-- STORED DATA follows --
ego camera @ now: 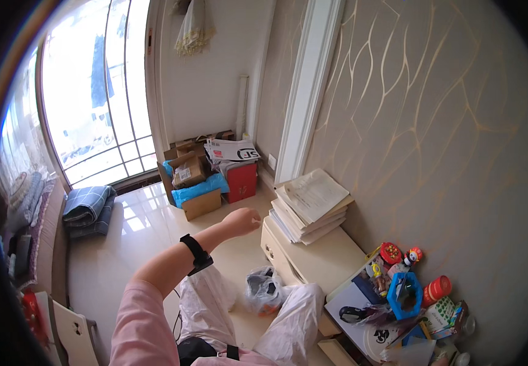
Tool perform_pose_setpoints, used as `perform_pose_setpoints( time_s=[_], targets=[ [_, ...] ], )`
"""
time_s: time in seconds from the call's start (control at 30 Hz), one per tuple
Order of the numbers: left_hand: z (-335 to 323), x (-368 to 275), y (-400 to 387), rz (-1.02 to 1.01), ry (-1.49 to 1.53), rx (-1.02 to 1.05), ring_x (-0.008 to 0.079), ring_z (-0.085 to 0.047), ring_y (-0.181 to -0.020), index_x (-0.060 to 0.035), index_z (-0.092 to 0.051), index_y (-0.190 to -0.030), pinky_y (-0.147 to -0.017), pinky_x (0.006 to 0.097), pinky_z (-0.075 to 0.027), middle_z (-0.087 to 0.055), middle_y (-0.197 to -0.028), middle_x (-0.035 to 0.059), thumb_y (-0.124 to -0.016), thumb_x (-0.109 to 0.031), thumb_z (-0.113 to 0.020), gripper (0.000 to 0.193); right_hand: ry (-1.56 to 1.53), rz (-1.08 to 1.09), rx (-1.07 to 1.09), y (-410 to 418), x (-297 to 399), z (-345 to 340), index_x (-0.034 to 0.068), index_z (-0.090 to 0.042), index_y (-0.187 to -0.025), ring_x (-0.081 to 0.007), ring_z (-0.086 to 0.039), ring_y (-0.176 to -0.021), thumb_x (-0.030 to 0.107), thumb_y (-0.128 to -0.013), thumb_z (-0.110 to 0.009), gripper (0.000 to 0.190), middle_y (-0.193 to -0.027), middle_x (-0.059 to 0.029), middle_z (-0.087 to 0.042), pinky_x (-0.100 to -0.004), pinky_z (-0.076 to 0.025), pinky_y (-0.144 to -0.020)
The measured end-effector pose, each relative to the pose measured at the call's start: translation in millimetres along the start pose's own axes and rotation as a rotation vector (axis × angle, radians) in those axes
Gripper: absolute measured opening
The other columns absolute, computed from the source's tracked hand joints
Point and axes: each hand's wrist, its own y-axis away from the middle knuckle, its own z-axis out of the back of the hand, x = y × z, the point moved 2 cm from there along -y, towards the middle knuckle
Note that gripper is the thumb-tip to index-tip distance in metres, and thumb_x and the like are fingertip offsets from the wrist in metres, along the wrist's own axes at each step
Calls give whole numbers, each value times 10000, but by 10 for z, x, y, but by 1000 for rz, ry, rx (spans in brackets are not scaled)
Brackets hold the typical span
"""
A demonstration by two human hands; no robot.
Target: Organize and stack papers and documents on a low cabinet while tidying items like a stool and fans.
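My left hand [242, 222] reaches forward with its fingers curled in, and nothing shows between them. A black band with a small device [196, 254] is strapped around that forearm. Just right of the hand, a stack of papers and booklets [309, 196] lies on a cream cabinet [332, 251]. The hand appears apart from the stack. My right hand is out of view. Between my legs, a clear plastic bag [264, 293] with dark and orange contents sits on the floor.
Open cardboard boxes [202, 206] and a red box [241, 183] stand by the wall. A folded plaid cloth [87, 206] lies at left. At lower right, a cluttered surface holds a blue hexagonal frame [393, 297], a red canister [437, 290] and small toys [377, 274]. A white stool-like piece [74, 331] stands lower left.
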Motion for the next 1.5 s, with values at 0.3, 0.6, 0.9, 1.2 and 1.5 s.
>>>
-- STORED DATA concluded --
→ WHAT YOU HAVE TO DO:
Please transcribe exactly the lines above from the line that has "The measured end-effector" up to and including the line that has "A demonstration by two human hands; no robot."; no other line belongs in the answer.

→ TASK SOLUTION:
The measured end-effector pose, each relative to the pose measured at the call's start: translation in millimetres along the start pose's own axes and rotation as a rotation vector (axis × angle, radians) in those axes
Gripper: absolute measured opening
The other columns absolute, computed from the source's tracked hand joints
Point and axes: each hand's wrist, its own y-axis away from the middle knuckle, its own z-axis out of the back of the hand, x = y × z, the point moved 2 cm from there along -y, towards the middle knuckle
Note that gripper is the thumb-tip to index-tip distance in metres, and thumb_x and the like are fingertip offsets from the wrist in metres, along the wrist's own axes at each step
Calls give whole numbers, each value times 10000, but by 10 for z, x, y, but by 1000 for rz, ry, rx (spans in brackets are not scaled)
Brackets hold the typical span
"""
A demonstration by two human hands; no robot.

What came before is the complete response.